EXERCISE INSTRUCTIONS
The lines to repeat are those below from the one containing "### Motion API" down to the one containing "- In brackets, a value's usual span", both included; reproduce them exactly and nothing else.

Records drawn from a dataset
◇ ◇ ◇ ◇ ◇

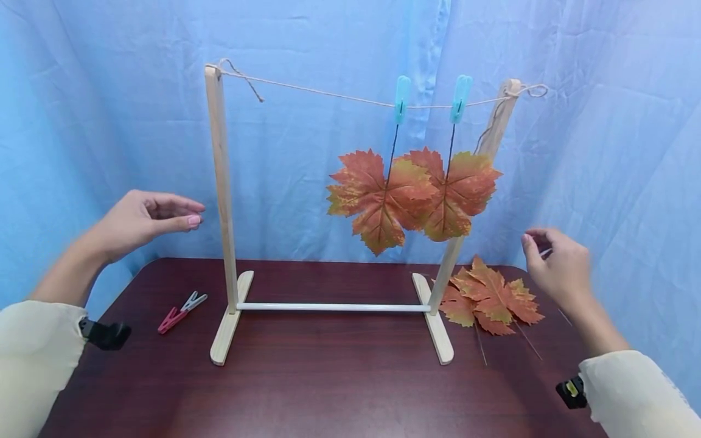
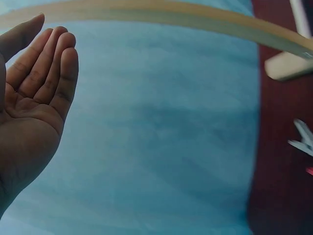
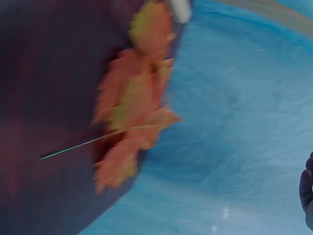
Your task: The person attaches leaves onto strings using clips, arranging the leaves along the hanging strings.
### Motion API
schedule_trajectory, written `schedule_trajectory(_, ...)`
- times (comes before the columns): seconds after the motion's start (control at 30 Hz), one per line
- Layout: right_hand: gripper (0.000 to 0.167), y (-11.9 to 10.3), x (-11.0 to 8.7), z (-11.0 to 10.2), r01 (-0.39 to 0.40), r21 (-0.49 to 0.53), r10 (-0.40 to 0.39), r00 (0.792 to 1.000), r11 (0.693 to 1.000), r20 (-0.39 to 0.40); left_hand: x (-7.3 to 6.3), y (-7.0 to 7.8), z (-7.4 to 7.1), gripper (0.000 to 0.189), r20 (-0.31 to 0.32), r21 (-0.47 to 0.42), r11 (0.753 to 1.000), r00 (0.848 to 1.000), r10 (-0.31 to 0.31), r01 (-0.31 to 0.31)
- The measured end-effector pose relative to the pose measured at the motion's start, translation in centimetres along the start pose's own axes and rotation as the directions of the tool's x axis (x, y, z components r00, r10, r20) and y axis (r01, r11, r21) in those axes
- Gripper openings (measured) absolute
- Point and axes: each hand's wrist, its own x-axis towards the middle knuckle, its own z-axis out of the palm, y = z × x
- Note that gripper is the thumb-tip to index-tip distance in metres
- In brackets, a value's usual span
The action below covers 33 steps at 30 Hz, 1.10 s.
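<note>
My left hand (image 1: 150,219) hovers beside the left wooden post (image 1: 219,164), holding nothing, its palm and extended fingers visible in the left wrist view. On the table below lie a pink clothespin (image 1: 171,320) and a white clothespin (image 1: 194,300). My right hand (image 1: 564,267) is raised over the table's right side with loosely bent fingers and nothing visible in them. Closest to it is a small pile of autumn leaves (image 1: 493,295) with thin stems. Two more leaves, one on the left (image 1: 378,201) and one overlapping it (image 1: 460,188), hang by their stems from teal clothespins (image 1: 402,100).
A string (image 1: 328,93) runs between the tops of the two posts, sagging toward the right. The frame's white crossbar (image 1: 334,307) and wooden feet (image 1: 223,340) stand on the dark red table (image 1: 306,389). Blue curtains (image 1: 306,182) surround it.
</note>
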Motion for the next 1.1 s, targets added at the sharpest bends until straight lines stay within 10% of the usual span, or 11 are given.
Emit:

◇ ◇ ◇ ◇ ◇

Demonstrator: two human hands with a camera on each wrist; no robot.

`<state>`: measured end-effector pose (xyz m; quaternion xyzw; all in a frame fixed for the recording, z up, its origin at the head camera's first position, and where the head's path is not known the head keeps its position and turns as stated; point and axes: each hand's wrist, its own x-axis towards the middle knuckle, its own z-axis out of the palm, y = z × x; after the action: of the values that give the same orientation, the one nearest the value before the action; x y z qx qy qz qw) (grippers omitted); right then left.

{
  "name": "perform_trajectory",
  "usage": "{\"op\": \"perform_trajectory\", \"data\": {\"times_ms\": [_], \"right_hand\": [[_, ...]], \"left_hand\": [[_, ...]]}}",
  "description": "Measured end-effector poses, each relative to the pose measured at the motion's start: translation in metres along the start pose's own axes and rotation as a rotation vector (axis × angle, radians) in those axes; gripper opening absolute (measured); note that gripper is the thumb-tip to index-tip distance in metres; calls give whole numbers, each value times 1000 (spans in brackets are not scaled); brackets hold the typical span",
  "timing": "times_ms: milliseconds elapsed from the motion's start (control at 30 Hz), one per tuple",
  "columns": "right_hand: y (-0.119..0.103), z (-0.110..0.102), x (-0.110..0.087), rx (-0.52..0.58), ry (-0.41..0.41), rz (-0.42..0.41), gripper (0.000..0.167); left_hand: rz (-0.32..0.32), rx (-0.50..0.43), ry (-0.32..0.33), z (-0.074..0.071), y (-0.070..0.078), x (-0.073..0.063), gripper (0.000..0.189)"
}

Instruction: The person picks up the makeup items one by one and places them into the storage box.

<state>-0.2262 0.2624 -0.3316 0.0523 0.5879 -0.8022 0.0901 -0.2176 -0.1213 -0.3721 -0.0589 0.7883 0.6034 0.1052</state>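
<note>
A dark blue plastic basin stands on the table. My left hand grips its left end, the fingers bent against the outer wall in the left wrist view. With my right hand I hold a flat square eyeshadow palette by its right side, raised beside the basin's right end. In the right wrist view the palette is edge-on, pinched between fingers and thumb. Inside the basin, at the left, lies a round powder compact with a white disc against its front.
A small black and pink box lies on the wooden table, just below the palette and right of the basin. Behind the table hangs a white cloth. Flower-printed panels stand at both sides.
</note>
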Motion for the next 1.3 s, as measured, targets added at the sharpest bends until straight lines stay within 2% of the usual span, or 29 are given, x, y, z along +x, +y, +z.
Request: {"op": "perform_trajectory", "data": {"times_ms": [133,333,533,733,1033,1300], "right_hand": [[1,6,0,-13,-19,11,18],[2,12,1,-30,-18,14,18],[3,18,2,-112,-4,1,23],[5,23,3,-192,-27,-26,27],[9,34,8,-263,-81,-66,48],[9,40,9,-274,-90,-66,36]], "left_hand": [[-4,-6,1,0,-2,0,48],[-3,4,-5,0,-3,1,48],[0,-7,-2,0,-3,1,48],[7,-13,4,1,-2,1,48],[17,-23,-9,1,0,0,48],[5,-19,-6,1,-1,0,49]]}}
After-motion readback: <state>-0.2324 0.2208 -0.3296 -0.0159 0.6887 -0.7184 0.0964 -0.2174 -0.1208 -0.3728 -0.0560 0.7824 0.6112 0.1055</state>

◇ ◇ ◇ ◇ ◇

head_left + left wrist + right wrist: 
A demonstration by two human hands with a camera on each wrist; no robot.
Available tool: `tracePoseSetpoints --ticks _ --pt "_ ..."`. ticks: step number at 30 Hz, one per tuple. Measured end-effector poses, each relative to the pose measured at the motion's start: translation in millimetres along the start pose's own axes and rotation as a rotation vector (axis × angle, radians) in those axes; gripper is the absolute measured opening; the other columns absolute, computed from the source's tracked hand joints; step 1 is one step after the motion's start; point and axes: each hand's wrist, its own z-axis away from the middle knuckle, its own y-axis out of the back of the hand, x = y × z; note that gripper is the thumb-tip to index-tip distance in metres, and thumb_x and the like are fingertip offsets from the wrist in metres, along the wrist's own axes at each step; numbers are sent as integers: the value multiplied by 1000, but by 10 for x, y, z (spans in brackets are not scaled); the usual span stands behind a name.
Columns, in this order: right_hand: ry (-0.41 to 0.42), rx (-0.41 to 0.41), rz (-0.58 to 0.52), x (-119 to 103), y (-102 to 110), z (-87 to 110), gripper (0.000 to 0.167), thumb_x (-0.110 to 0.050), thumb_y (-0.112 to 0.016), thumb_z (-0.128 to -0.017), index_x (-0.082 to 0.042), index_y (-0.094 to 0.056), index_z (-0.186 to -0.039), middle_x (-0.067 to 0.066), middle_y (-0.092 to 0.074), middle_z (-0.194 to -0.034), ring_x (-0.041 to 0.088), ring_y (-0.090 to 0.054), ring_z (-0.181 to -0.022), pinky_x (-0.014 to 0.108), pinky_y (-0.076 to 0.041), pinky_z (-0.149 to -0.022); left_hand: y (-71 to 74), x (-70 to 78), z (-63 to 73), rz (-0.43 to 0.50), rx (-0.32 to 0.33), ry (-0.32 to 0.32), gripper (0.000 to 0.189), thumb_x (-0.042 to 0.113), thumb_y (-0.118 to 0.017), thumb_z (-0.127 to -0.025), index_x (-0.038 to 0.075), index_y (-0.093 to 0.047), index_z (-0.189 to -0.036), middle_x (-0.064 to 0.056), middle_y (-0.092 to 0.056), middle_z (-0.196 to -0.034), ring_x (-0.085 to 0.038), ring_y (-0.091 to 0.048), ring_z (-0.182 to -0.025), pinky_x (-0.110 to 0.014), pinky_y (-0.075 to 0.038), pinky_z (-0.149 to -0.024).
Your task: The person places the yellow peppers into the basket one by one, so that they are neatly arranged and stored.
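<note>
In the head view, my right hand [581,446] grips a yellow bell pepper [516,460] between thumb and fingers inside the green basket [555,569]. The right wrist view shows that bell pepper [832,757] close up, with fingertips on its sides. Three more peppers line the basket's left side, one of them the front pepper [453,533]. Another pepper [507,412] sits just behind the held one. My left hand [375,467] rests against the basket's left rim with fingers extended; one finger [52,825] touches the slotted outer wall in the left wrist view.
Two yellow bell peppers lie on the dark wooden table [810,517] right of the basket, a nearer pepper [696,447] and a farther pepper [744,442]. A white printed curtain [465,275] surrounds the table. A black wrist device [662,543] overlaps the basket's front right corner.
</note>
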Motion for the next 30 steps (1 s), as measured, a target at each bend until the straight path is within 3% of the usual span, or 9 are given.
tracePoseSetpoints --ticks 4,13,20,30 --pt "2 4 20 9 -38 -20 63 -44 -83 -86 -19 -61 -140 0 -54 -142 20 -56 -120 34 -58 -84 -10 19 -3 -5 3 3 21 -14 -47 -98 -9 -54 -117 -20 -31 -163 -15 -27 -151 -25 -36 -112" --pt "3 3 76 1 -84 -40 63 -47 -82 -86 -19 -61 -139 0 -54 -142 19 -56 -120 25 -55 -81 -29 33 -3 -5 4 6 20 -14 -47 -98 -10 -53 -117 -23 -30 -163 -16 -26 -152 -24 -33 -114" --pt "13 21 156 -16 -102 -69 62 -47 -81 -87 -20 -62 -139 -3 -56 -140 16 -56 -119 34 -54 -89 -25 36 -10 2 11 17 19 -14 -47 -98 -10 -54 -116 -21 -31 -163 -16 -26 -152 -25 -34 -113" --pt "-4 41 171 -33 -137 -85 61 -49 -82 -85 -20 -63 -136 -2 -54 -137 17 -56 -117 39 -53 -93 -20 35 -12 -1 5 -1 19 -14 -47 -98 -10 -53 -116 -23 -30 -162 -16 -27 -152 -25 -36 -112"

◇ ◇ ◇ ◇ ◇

EXERCISE SOLUTION
### Motion API
schedule_trajectory, written `schedule_trajectory(_, ...)`
- times (comes before the columns): seconds after the motion's start (control at 30 Hz), one per line
- Layout: right_hand: gripper (0.000 to 0.167), y (-11.9 to 10.3), x (-11.0 to 8.7), z (-11.0 to 10.2), r01 (-0.39 to 0.40), r21 (-0.49 to 0.53), r10 (-0.40 to 0.39), r00 (0.792 to 1.000), r11 (0.693 to 1.000), r20 (-0.39 to 0.40); left_hand: x (-7.3 to 6.3), y (-7.0 to 7.8), z (-7.4 to 7.1), gripper (0.000 to 0.189), r20 (-0.31 to 0.32), r21 (-0.47 to 0.42), r11 (0.753 to 1.000), r00 (0.848 to 1.000), r10 (-0.31 to 0.31), r01 (-0.31 to 0.31)
- The measured end-effector pose relative to the pose measured at the motion's start, translation in centimetres along the start pose's own axes and rotation as the directions of the tool's x axis (x, y, z components r00, r10, r20) and y axis (r01, r11, r21) in those axes
- Gripper openings (measured) absolute
- Point and axes: each hand's wrist, its own x-axis towards the middle knuckle, its own z-axis out of the palm, y = z × x
- Note that gripper is the thumb-tip to index-tip distance in metres
- In brackets, a value's usual span

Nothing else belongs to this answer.